### [Stored data]
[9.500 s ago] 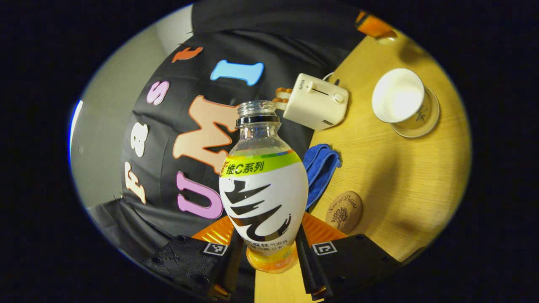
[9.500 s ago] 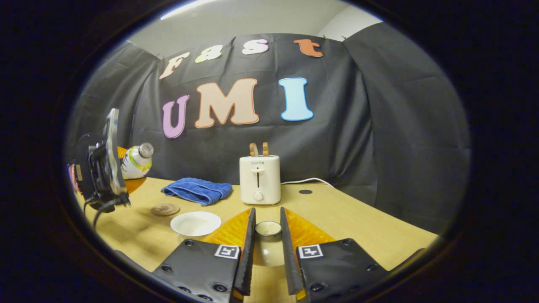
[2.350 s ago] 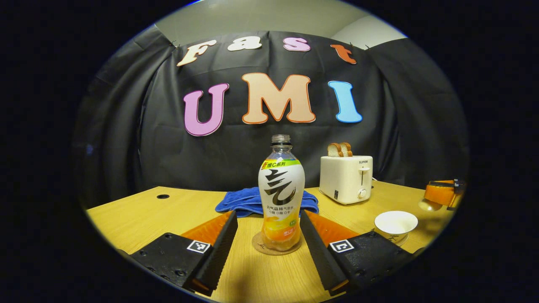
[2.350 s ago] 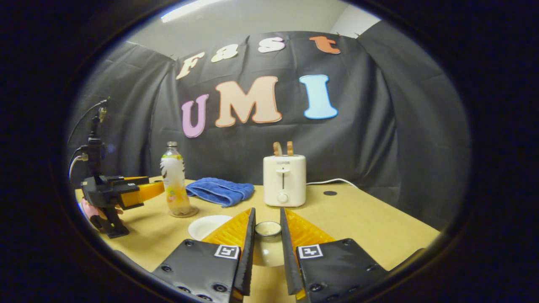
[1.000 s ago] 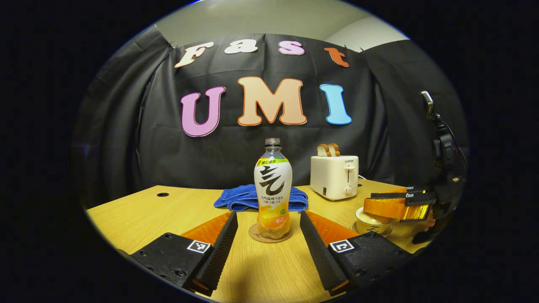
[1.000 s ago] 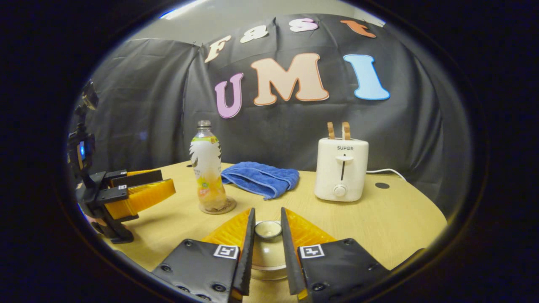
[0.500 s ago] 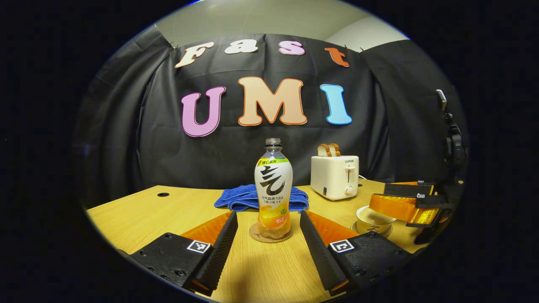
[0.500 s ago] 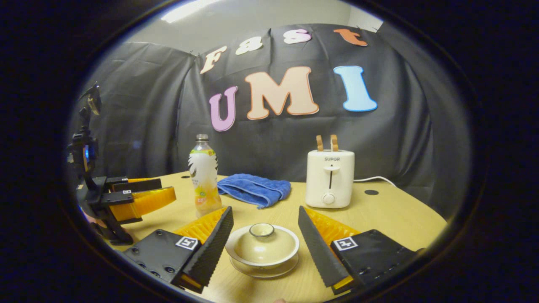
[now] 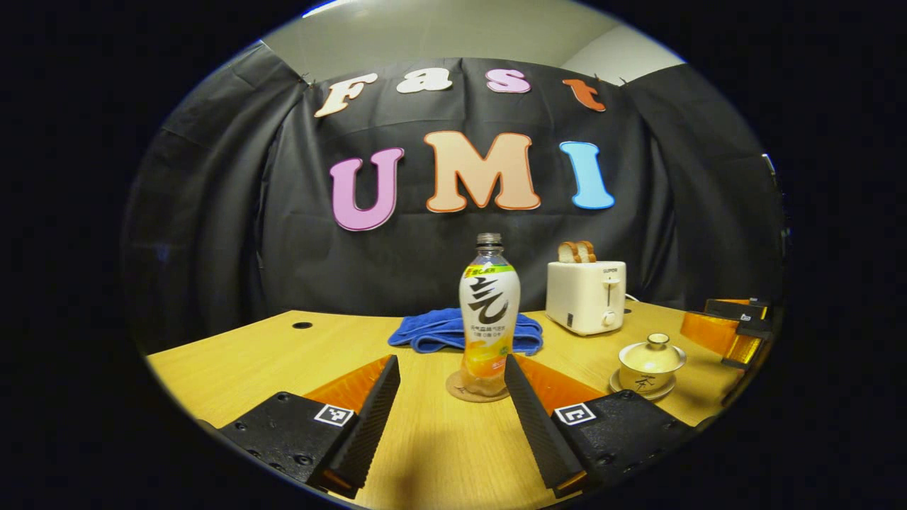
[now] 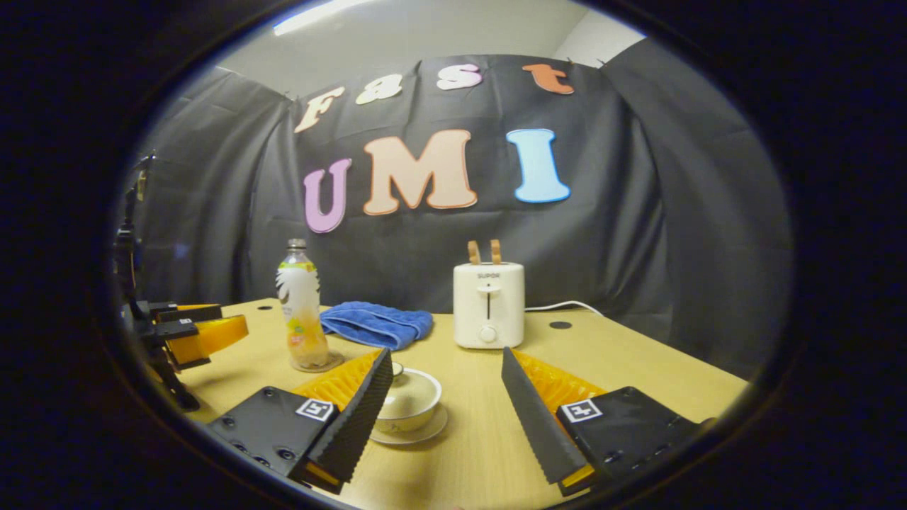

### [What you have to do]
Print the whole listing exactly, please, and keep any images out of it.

### [Output]
[9.500 s ago] 
[9.500 s ago] 
[2.350 s ago] 
[2.350 s ago] 
[1.000 s ago] 
[1.000 s ago] 
[0.500 s ago] 
[0.500 s ago] 
[now] 
[now] 

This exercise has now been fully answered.